Thanks to my buddy Paul Hickman I know where my new picket fence came from: an oak tree on the corner of Maple Rd. and Highway 23 a few miles from my house; it fell during an ice storm last February.
When we restored our historic home to net zero energy, not only did we want to make it energy efficient, but we wanted to use as few new materials as possible. Using less is part of the appeal of owning an old home. As during any renovation there were times when we needed to build something new: a wall for the new bath, replacement balusters and a newel post for the front porch, and a new picket fence.
It would have been really easy to drive over to the big box store and buy cheap, low-grade wood that was clear cut from a forest thousands and thousands of miles away. Yet right nearby the city was removing trees from parks, neighbors were cutting trees that fell in storms, and the utility company was trimming or cutting trees from around power lines.

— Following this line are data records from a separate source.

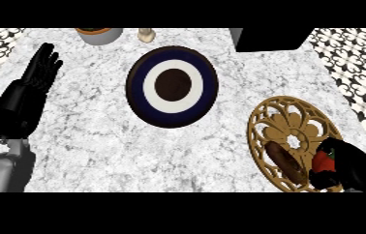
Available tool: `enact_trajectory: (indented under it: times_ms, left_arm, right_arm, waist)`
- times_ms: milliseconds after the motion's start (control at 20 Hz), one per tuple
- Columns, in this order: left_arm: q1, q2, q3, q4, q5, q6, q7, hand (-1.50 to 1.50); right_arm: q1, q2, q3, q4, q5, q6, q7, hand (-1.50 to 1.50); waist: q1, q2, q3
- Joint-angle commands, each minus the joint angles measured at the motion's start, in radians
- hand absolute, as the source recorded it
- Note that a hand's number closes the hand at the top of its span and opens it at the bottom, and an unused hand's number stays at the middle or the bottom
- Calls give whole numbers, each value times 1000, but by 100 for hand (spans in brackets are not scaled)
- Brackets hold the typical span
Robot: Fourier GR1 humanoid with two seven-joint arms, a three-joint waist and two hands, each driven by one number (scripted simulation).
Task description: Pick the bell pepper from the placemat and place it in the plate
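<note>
Marble counter [85, 131], white with grey veins. Far edge, left: grey bowl [100, 36] with something orange inside, partly cut off. Just right of it, a small beige bottle [145, 35], upright. Far right: black box [271, 39]. Black-and-white tiles [343, 59] past the counter's corners. Lower right: brown oblong item [284, 159] lying flat, kind unclear.
</note>
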Motion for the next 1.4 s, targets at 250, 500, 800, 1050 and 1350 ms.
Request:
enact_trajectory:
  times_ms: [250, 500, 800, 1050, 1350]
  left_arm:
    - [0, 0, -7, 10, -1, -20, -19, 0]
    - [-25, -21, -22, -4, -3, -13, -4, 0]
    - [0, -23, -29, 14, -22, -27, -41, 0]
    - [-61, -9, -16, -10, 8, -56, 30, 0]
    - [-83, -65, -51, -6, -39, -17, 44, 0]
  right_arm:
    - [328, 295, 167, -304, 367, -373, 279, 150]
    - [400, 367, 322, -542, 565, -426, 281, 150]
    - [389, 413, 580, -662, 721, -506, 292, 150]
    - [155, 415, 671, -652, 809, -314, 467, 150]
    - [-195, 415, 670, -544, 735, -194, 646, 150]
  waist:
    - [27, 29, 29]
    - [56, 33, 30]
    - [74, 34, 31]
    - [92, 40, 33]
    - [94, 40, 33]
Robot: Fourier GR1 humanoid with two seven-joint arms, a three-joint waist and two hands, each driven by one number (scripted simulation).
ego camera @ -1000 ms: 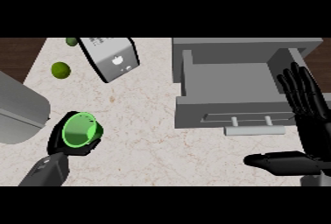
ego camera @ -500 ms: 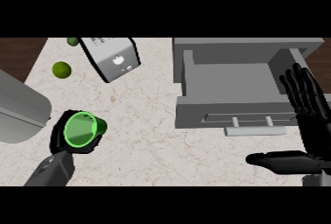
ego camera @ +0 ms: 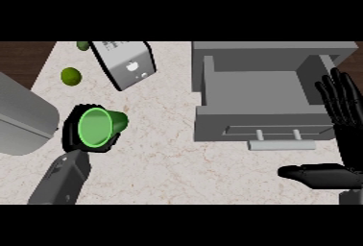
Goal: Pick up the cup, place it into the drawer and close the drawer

We’re talking good wood here: walnut, ash, sycamore, sugar maple, and other hard and exotic woods. The saddest part was that almost all of it was going into chippers, cut into firewood, torched in burn piles or sent to a landfill.
But, there is a revolution underway among urban sawyers across the country who are harvesting dead and downed trees, milling it into high-quality lumber and selling it locally for use by those smart enough to find them. You can make urban wood into just about anything you can imagine. I’ve seen cabinets made from ash trees killed by the emerald ash borer, a staircase made from a dead walnut tree removed from a backyard, a canoe paddle made from a persimmon tree, and now . . . my solid oak picket fence.
My friend Paul says, “designing a beautiful object is one thing, but having it tell a story is something special.” More importantly, urban wood is helping people source wood that isn’t damaging the environment and is making good use out of something that would have be treated as waste.
And it’s also helping local economies. Paul is now branching out (oh dear - that’s a lousy pun) from high-end furniture into Urban Ashes quality picture frames made from locally sourced wood from trees that grew on streets, in yards, in parks and in urban areas. Several frames in our house are from trees that grew right nearby and would have been considered scrap. I’m certain they look better on our walls than they would in the local dump.
When we build our new bookshelf and add the railing and newel post to the front porch steps, we’ll give Jeff Tervol, one of our local sawyers a call and see what he’s got in stock. I don’t know if it will be ash, maple, cedar or some other amazing wood. But, I can guarantee it will be from a salvaged local tree.
Southeastern Michigan (http://urbanwood.org),
Mid-Atlantic region (http://www.urbanwoodexchange.org),
Los Angeles (http://www.urbanwoods.net),
Seattle and San Francisco (http://www.urbanhardwoods.com)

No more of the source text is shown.